God loves us and is involved in our messiness, our contradictions, hoping that our higher selves will structure our lower selves, hoping that we will grow to become people of reconciliation, to become people of peace, hoping that we will inspire each other to realize who we were meant to become, hoping that we will become people of salvation for those around us.

I remind you of this at precisely the time of year that you are sent out to put this gospel to the most difficult test… dealing with your own extended family. God may have loved tax collectors and lepers way back when… but God has never met my brother-in-law. It is a lot easier to get all warm and sentimental about the holiday spirit until we conjure up the image of being seated at the Christmas table next to….- you know who. And the truth is, it is a lot easier to be gracious to the homeless guy you've never met than the dysfunctional Aunt you've avoided for 25 years.

This is where the cheap Muzak leaves off and the genuine miracle of Christmas is waiting to be born. I'm sorry that I have no generic, sage advice to help you deal with your quirky relatives but it is not possible to give generic advice because each dysfunctional relationship has its own unique peculiar weirdness as you know all too well. It is precisely at this point that we Christians are enjoined to pray for an infusion of the Spirit of God in our lives to help us untangle what appears to be the largest hairball in the history of snarled psychosocial strangeness.

We pray for discernment. We pray for wisdom and understanding. We don't have to save everyone, but we do have to do our part. We also have to know when to stop, when enough is enough. This is not easy. It is messy as people are.

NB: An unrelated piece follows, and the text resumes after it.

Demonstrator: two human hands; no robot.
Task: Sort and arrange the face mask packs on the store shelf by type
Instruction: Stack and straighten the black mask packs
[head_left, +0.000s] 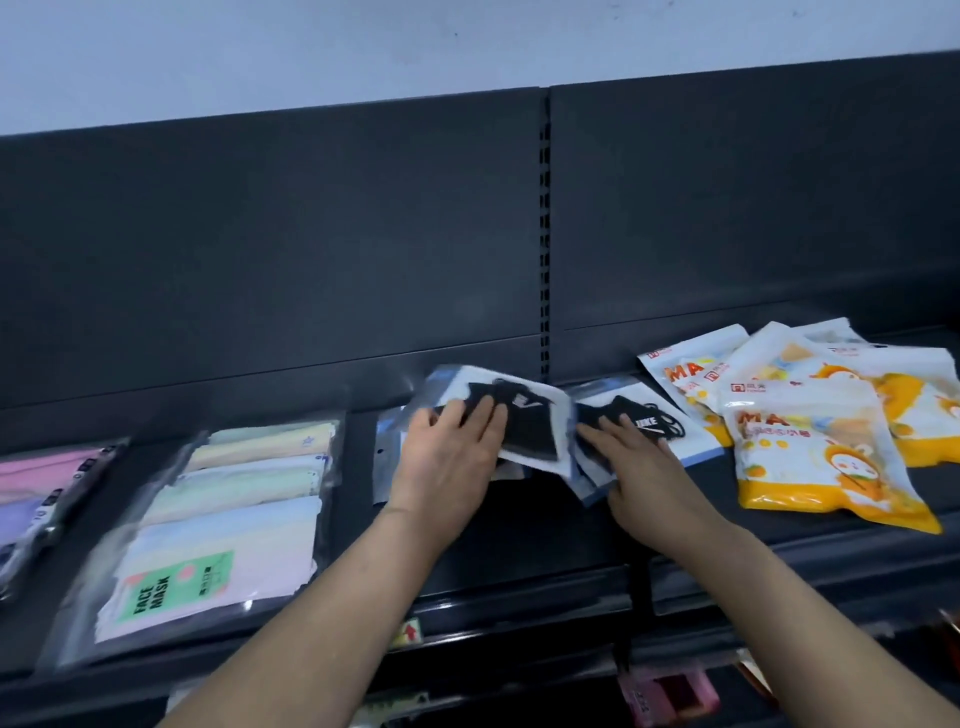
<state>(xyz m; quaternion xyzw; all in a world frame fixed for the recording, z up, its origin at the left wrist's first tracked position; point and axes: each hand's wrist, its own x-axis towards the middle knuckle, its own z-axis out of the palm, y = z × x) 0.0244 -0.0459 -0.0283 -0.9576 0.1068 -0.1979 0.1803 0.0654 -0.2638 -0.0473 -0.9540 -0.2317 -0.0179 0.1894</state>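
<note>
The step in hand, as I judge it, is gathering the black masks into one pile at the middle of the shelf (545, 540). The left hand (452, 447) lies with its fingers nearly straight on top of a black mask pack (524, 421), which sits tilted with its right corner riding over its neighbour. The right hand (628, 457) is spread flat on a second black mask pack (644, 421), just beside the first. Whether either thumb hooks under a pack edge I cannot tell.

To do this well, square the two packs by their edges before stacking, since the slick film will probably slide under flat palms. Press lightly and draw them together, not across each other. Keep the pile off the orange packs (831, 447), which lie in a loose overlapping heap toward the right end of the shelf and touch the second black pack at its right side. A careless sweep could drag one along.

Toward the left end a pastel pack (218, 519) with a green label lies flat, apart from the black ones. A pink pack (36, 488) is cut off at the left edge.

The shelf is dark, with a dark back panel (311, 234) split by a slotted upright (544, 234). Above that is a pale wall (311, 41). Something pink shows on a lower level, too blurred to name.
</note>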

But I hope that you remember, somewhere in the middle of the physical chaos that your house may become, somewhere in the middle of the social chaos that your extended families might become, that this is your stage and this is your time… to love- in all of its risky vulnerability.

Poor Ebenezer Scrooge… It wasn't just that he was preoccupied with work and money. He kept holding himself back, waiting for a better year or different people. He kept waiting and waiting… And he missed… his own life.

Don't leave any unused love in your tank. If God can use a couple simple teenagers to start the revolution of love, God can use you. If God can make it all happen in a simple barn, God can make it all happen in your home too.